With modernized methods, appraisers can gain respect, income, and provide a genuine public service.
This Modernizing Appraisal series is about the analysis process, not the reporting revisions –(New URAR, UAD3.6). We step through: scope, data, and ”adjustments.” It sets today’s path to competence, using data science with artificial intelligence. Read the earlier parts of this series here.
To modernize we can outline legacy practices, and compare them to an outline of optimal practices – given today’s process technologies, data, and expert interface opportunities.
In brief, legacy appraisal delivers a personal/expert opinion of a point value. Modernized valuation delivers an analytical result.
“Appraisal” is tightly defined in USPAP (Uniform Standards of Professional Appraisal Practice) as an opinion. Specifically, as “the act or process of developing an opinion of value,” or “an opinion.”
Contrarily, the common colloquial industry use of the word means the report.
This equivocation of word meaning is the core of much confusion in the industry. The provider group drives the motor, transmission, and steering. The user group sees a fast, cheap, pretty car.
So how do we contrast traditional appraisal to modern asset analysis?
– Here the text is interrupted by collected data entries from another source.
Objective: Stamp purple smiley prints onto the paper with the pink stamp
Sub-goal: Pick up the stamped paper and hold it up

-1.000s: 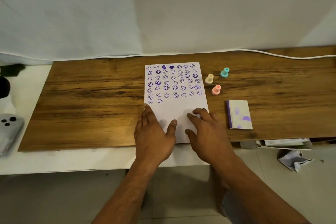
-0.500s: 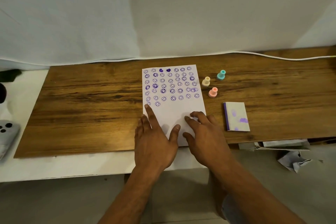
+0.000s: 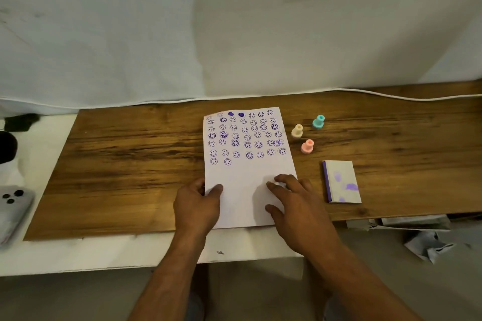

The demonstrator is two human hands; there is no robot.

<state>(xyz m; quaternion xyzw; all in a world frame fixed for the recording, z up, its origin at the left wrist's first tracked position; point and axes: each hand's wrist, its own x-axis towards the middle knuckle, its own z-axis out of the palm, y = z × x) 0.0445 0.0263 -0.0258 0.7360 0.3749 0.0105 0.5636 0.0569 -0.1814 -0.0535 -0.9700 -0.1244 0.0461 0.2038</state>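
Observation:
A white paper point(image 3: 247, 174) lies on the wooden board point(image 3: 130, 164), its upper half filled with rows of purple smiley prints. My left hand point(image 3: 198, 206) is at the paper's lower left edge, thumb on top and fingers curled at the edge, pinching it. On the paper's lower right part rests my right hand point(image 3: 294, 203), fingers spread and holding nothing. The pink stamp point(image 3: 307, 147) stands upright on the board right of the paper, untouched. Further right and nearer to me lies a white ink pad point(image 3: 342, 182) with purple smudges.
A cream stamp point(image 3: 297, 131) and a teal stamp point(image 3: 318, 122) stand behind the pink one. A white cable point(image 3: 391, 96) runs along the board's far edge. A grey phone point(image 3: 13, 206) lies at far left. Crumpled paper point(image 3: 427, 245) sits below the board at right.
My left hand has slid from lying flat on the paper to its left edge and now pinches it. My right hand has stayed on the lower right part.

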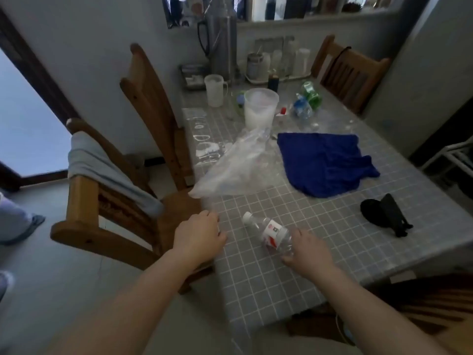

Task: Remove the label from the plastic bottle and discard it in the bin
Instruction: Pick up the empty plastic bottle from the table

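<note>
A clear plastic bottle [275, 235] with a white cap lies on its side near the front of the tiled table [320, 252], cap pointing up-left. A white and red label [271, 231] wraps its middle. My right hand [307, 249] grips the bottle's base end. My left hand [198, 234] rests at the table's left edge, fingers curled under, with nothing visible in it. No bin is in view.
A clear plastic bag [235, 167], a blue cloth [325, 165] and a black strap-like object [386, 213] lie on the table. Tubs, a jug, other bottles and a steel thermos [222, 42] crowd the far end. Wooden chairs [115, 201] stand at the left.
</note>
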Action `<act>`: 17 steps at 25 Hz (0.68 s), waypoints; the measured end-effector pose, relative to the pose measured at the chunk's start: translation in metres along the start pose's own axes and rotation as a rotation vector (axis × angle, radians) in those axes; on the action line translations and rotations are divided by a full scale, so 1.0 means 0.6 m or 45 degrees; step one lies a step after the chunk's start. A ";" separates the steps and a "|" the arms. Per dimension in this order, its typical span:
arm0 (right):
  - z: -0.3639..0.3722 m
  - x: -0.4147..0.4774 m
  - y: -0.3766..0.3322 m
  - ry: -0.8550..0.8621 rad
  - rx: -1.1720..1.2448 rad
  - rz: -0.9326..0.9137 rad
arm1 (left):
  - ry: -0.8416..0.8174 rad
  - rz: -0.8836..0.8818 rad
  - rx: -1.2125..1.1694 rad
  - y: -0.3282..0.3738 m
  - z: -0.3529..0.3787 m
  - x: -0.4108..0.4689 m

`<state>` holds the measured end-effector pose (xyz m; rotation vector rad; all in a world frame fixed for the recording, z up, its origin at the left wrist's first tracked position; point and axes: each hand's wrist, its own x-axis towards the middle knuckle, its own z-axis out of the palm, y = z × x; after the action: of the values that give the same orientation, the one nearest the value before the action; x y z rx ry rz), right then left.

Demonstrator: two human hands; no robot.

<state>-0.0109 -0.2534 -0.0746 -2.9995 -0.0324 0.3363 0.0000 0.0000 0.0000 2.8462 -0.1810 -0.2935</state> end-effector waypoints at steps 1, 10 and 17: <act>0.000 0.000 -0.003 -0.007 0.021 0.011 | -0.026 -0.020 -0.022 -0.001 0.005 0.000; -0.085 -0.032 -0.082 -0.078 1.309 0.074 | -0.083 -0.118 -0.456 -0.012 -0.038 -0.017; -0.171 -0.090 -0.209 -0.341 1.691 -0.179 | 0.139 -0.060 -1.386 -0.026 -0.136 -0.076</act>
<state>-0.0417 -0.1428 0.0523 -1.6235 -0.0275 0.4788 -0.0253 0.0428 0.0806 1.7779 0.0646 -0.1627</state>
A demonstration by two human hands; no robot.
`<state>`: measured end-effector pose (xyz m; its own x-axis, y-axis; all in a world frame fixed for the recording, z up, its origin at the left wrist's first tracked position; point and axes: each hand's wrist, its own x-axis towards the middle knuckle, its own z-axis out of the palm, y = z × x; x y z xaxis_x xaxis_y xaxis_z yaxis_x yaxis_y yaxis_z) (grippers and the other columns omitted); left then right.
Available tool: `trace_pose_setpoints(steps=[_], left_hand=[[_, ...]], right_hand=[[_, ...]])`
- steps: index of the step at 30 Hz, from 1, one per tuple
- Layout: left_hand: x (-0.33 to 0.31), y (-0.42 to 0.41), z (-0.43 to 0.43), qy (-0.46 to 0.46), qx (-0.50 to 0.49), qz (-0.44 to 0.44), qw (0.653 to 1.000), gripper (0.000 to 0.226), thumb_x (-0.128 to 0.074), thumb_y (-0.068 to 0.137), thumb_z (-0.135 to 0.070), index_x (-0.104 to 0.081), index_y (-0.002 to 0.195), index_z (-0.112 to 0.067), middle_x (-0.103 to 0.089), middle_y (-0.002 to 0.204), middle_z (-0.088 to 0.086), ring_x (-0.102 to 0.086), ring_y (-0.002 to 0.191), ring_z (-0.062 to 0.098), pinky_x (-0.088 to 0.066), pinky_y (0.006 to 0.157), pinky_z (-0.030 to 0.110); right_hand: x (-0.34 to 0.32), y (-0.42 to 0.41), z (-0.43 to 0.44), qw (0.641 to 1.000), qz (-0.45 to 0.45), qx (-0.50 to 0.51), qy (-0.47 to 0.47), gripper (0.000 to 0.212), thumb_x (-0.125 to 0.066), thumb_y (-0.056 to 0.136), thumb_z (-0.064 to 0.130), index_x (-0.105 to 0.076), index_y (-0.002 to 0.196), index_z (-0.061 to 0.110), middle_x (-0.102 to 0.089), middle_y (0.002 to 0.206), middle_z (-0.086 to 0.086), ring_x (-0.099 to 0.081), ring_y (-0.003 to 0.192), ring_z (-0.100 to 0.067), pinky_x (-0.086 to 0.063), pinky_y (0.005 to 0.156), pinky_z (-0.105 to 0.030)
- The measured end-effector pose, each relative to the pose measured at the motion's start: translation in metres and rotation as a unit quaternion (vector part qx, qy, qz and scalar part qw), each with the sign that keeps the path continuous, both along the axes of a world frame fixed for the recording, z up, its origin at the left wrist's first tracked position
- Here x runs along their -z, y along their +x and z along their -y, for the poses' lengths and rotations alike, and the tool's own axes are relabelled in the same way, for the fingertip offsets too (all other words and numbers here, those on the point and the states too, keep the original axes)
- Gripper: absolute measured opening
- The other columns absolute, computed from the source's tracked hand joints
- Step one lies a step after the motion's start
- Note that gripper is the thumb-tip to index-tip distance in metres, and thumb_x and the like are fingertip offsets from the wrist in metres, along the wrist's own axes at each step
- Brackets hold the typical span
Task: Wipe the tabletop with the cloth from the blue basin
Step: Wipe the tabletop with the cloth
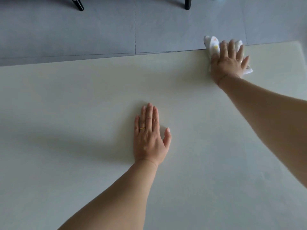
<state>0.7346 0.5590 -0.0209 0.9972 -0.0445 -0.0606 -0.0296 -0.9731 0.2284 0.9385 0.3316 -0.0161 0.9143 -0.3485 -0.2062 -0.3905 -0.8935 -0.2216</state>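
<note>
Nearest the camera, the left hand (pixel 150 138) is lying palm down on the smooth, pale cream tabletop (pixel 83 105), its fingers (pixel 149 113) stretched straight and close together, gripping nothing, the thumb angling out to the right. A thin gold ring (pixel 142 128) is sitting on one finger. From the wrist, the bare left forearm is running back toward the lower edge of the view, and its soft shadow is spreading across the surface to the left.

Farther off, at the far right part of the table, the fingers of the right hand (pixel 228 62) are fanning out flat and pressing down on a crumpled white cloth with small yellow and orange markings (pixel 213 44). They are spread over it rather than curled around it. The cloth is lying right at the far edge of the tabletop, bunching up beyond the fingertips and poking out again beside the little finger. This area is slightly blurred. The bare right forearm is stretching back to the right edge of the view.

Beyond the table, grey floor tiles (pixel 99 30) are showing, with two black furniture legs (pixel 77 4) standing on them at the top.
</note>
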Motion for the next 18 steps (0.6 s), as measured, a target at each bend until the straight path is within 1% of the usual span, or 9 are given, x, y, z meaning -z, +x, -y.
trace_pose_setpoints(steps=[2,5,7,9,11,13,14,16,18], left_hand=[[0.000,-0.001,-0.001,0.001,0.002,-0.003,1.000,0.071,-0.035,0.089,-0.041,-0.028,0.147,-0.003,-0.023,0.156,0.012,-0.020,0.145,0.027,-0.012,0.118,0.041],[0.000,-0.001,0.000,0.008,0.000,-0.004,1.000,0.071,-0.035,0.089,-0.042,-0.028,0.148,-0.003,-0.023,0.157,0.012,-0.020,0.145,0.027,-0.014,0.118,0.042],[0.000,-0.001,0.000,0.009,0.001,-0.004,1.000,0.070,-0.035,0.089,-0.042,-0.028,0.147,-0.003,-0.024,0.156,0.012,-0.021,0.145,0.027,-0.014,0.117,0.042],[0.000,0.000,0.000,0.014,0.001,0.000,1.000,0.070,-0.035,0.089,-0.041,-0.028,0.147,-0.003,-0.025,0.156,0.012,-0.021,0.145,0.027,-0.014,0.117,0.041],[0.001,0.000,0.000,0.012,0.001,0.000,1.000,0.070,-0.035,0.089,-0.041,-0.028,0.147,-0.003,-0.025,0.156,0.013,-0.021,0.145,0.028,-0.014,0.118,0.041],[0.001,0.000,0.000,0.013,0.003,0.006,1.000,0.070,-0.034,0.089,-0.041,-0.029,0.147,-0.003,-0.025,0.156,0.013,-0.021,0.145,0.028,-0.014,0.118,0.041],[0.001,0.000,0.000,0.015,0.002,0.007,1.000,0.070,-0.034,0.089,-0.041,-0.029,0.147,-0.003,-0.025,0.156,0.013,-0.022,0.145,0.028,-0.014,0.118,0.041],[0.000,0.000,0.000,0.016,0.000,0.005,1.000,0.070,-0.034,0.089,-0.041,-0.029,0.147,-0.002,-0.025,0.156,0.013,-0.021,0.145,0.028,-0.015,0.118,0.042],[-0.002,0.000,0.001,0.018,-0.001,0.005,1.000,0.070,-0.033,0.088,-0.041,-0.030,0.147,-0.002,-0.026,0.156,0.013,-0.022,0.145,0.028,-0.016,0.118,0.043]], right_hand=[[0.001,-0.014,-0.033,1.000,0.014,-0.015,0.001,0.056,-0.020,0.097,0.045,-0.012,0.150,0.029,-0.003,0.160,0.004,0.006,0.146,-0.027,0.009,0.114,-0.051],[0.001,-0.044,-0.059,0.974,0.024,-0.226,0.000,0.054,-0.022,0.098,0.043,-0.011,0.150,0.029,-0.003,0.160,0.005,0.007,0.146,-0.025,0.008,0.114,-0.048],[-0.001,-0.044,-0.036,0.947,0.011,-0.320,-0.012,0.055,-0.022,0.098,0.046,-0.010,0.150,0.032,-0.001,0.159,0.006,0.007,0.146,-0.021,0.006,0.115,-0.045],[0.001,-0.037,0.004,0.961,0.011,-0.275,-0.012,0.054,-0.023,0.098,0.047,-0.011,0.149,0.032,-0.003,0.159,0.007,0.004,0.146,-0.021,0.004,0.115,-0.044],[0.001,-0.036,0.040,0.992,0.006,-0.129,0.002,0.054,-0.024,0.098,0.046,-0.012,0.150,0.032,-0.003,0.160,0.006,0.004,0.146,-0.023,0.004,0.116,-0.046],[0.000,-0.043,0.041,1.000,0.008,-0.009,0.004,0.056,-0.022,0.097,0.045,-0.011,0.150,0.030,-0.003,0.160,0.005,0.005,0.146,-0.025,0.004,0.116,-0.050],[0.000,-0.051,0.027,1.000,0.012,0.016,0.003,0.056,-0.023,0.097,0.044,-0.011,0.150,0.028,-0.003,0.160,0.003,0.005,0.146,-0.026,0.005,0.116,-0.052],[0.001,-0.078,-0.013,0.999,0.024,-0.026,0.004,0.057,-0.026,0.097,0.042,-0.012,0.150,0.027,-0.005,0.160,0.002,0.005,0.146,-0.028,0.006,0.114,-0.052],[0.002,-0.110,-0.043,0.987,0.034,-0.157,0.003,0.056,-0.027,0.097,0.042,-0.013,0.150,0.028,-0.007,0.159,0.003,0.004,0.146,-0.027,0.007,0.114,-0.050]])
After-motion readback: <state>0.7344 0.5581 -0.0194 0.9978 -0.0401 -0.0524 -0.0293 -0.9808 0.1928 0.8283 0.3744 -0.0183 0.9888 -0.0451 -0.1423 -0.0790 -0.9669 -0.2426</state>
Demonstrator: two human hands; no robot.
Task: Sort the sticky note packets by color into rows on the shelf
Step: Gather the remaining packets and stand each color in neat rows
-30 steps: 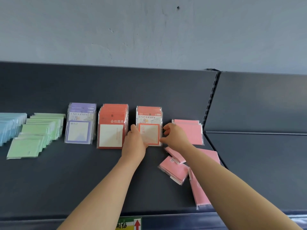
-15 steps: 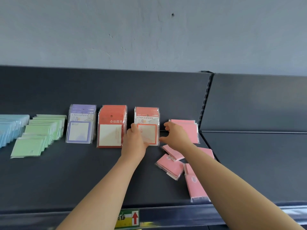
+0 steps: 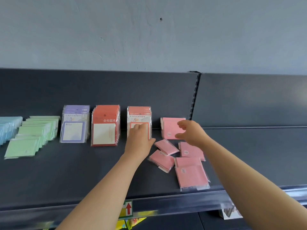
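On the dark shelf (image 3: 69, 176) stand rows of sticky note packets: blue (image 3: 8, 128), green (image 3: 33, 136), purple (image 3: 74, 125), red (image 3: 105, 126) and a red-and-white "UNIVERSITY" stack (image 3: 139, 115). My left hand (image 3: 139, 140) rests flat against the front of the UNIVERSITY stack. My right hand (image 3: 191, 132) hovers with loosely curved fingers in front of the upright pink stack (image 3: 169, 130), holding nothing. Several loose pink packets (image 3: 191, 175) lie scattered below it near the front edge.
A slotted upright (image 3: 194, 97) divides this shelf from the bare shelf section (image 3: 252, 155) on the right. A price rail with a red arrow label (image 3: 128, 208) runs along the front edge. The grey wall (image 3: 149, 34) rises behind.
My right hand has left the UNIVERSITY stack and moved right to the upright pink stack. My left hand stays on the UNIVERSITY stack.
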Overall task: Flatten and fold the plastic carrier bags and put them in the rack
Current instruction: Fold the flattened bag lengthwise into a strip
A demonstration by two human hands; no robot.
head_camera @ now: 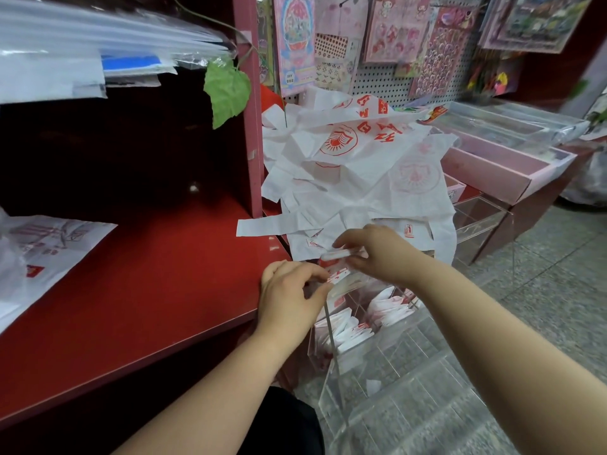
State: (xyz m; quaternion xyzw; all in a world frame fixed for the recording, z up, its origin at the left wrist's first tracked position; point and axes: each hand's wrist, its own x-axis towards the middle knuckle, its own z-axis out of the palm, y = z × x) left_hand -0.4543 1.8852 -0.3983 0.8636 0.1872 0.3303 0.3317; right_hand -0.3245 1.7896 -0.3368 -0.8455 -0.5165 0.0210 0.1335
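Several folded bags (348,328) lie inside the clear rack (389,357).

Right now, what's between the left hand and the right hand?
Head view: a folded carrier bag, white with red print, pinched by the left hand and right hand, above the clear acrylic rack.

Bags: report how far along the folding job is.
Done: several folded bags already stand in the clear rack. In hand: the left hand and right hand pinch one small bag, folded up, over the rack and not yet in. Left: a big pile of loose, unfolded bags behind the hands, plus a flat bag on the red shelf.
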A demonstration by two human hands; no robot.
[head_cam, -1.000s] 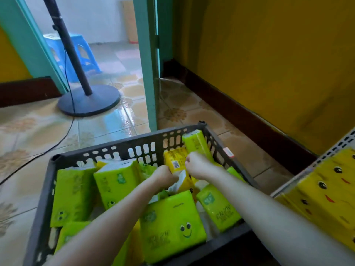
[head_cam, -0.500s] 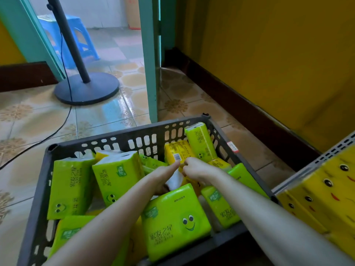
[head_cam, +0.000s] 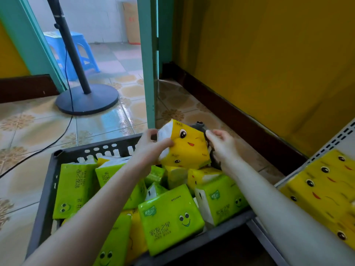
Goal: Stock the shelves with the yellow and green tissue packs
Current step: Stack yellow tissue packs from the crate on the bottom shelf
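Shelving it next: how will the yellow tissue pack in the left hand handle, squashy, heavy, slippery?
Likely squashy: the yellow tissue pack is film-wrapped, with soft white tissue showing at its end. Probably light, since the left hand holds it up by one end. The glossy film may be slippery.

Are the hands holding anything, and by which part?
The left hand grips the yellow smiley-face plastic tissue pack by its white left end. The right hand curls at its right edge; contact unclear.
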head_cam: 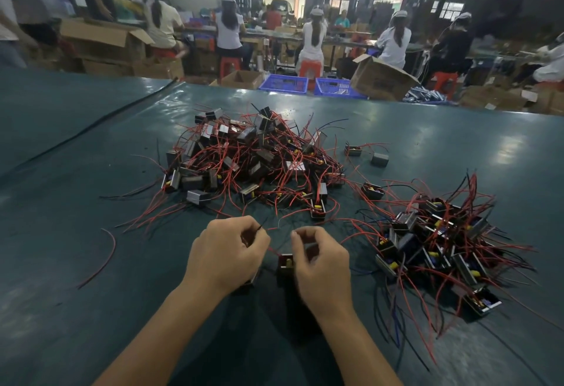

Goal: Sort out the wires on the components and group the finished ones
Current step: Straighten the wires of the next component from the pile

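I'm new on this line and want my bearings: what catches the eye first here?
A big tangled pile of components with red and black wires sits central on the table, a smaller pile to its right. Nearest, the left hand pinches a wire, the blurred right hand curls beside it, one component between them.

Red and black wires (253, 169), teal table (91, 147), blue crates (283, 83).
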The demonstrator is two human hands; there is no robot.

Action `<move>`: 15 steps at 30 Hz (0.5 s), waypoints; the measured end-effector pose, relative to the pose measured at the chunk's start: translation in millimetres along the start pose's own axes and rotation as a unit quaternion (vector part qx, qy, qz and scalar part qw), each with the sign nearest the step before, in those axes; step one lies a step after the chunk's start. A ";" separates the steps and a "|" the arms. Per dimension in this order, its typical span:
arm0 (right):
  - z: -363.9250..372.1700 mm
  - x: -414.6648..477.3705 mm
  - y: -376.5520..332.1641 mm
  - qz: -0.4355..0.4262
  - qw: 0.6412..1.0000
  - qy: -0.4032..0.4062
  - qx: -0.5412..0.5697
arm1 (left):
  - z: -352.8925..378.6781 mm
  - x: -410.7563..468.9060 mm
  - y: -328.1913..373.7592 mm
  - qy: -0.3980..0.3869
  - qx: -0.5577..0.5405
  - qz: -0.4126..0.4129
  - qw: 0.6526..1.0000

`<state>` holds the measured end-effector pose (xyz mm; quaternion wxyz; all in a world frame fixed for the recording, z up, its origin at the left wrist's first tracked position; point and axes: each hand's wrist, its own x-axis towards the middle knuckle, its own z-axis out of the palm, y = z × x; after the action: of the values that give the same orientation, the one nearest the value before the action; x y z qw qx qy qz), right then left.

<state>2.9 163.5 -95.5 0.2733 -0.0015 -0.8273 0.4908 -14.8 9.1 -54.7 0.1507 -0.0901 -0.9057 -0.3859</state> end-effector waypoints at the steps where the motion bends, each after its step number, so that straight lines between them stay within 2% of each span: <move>1: 0.2 0.2 0.4 0.003 1.000 0.000 0.016 | 0.8 0.5 -0.7 0.008 -0.011 0.005 1.000; 8: -0.9 -1.1 -3.8 -0.004 0.996 -0.034 0.080 | 1.7 0.5 7.6 0.004 -0.148 0.063 0.987; 15: -1.8 -1.0 -5.4 -0.008 0.993 -0.052 0.101 | 6.3 -2.0 3.2 -0.084 -0.105 0.070 0.988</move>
<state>6.0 161.9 -90.9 0.2323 0.0582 -0.7867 0.5690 -13.4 15.8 -57.3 0.0902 -0.2003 -0.8613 -0.4582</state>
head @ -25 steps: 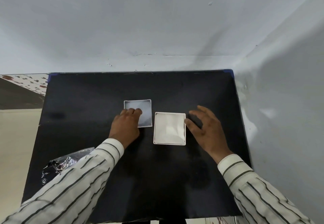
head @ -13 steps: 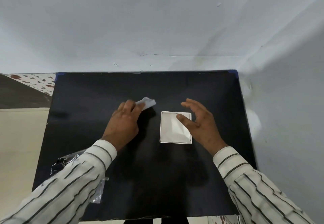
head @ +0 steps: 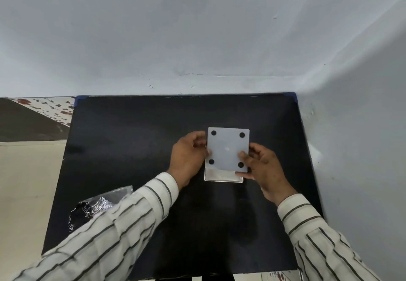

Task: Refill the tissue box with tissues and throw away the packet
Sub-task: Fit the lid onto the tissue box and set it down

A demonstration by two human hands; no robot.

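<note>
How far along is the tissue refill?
Nearly done. Tissues show inside the box. Both the left hand and right hand hold its panel over the opening, not yet seated. Left: binning the empty packet on the table.

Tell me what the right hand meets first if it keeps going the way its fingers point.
The right hand points up-left and already touches the white panel with four black dots. Beyond that, likely the left hand; depth is unclear.

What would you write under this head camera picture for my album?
Two hands, left hand and right hand, hold a white panel with four black dots over the open tissue box; crinkly packet waits nearby.
</note>
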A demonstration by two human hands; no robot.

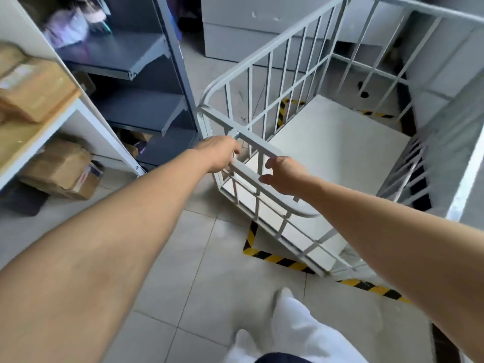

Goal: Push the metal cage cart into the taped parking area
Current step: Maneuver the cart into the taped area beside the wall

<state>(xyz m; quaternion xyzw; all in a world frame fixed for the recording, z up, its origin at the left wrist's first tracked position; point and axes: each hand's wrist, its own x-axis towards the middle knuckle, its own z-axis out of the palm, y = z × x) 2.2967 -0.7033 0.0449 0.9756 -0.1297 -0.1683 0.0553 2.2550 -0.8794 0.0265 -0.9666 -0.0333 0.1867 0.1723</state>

The underlying process is identical! 1) ID the problem; 2) Get the data; 3) Predict or adjust; 4) Deliver opinion or results.
What’s different is modern expert judgment, and computation (or Ai) interface.
Legacy practice: 1) Do scope of Work; 2) Select and improve comparables; 3) Adjust for subject differences (and reconcile remaining differences); 4) Deliver opinion report.
Modernized practice: 1) Define problem, & preliminary data analysis (PDA); 2) Delineate competitive market segment (CMS)©; 3) Apply predictive models/algorithms; 4) Deliver reproducible result.
We will be exploring in depth these differences and how appraisers can gain respect, increase income, and provide superior product in the future.
Let’s summarize here, the future role of expertise, judgment, and appraiser competence.
- Problem identification will apply judgment of the overall data to be used. We call this the ADF (Assignment Data Frame). Its reduction to the most relevant data set requires appraiser expertise and experience. It includes the optimal size of the data set as well as its components. Also, similar to established practice, definitions, assumptions, and path description go here.
- Data selection includes decisioning balancing the amount of relevant data available to the result reliability desired. Thinking and analysis may vary. Where data is sparse or poor in quality, analyst/appraiser judgment is needed. “Results may vary.”
Picking 4 or 5 comps is quite different from optimizing the available and relevant data set, given its size and quality.
- Adjustment is quite different from prediction modeling. “Adjusting comps” recognized that with sparse data, judgment and experience are the best method. Prediction recognizes that use of complete, near-complete, or sparse data requires analytic tools to give clear results.
- Reporting traditionally required a fixed form, or a structured narrative. Modern data-science based delivery integrates flexible analyses and flexible delivery. Data science provides options and additional services and products which may be provided by analyst-appraisers.
The combination of competent analyst modeling, computer algorithms, via visual (graphical/statistical) methods is the best solution. It beats automatic (AVM) valuation, and is superior to obsolete “pick comps, make adjustments” routines.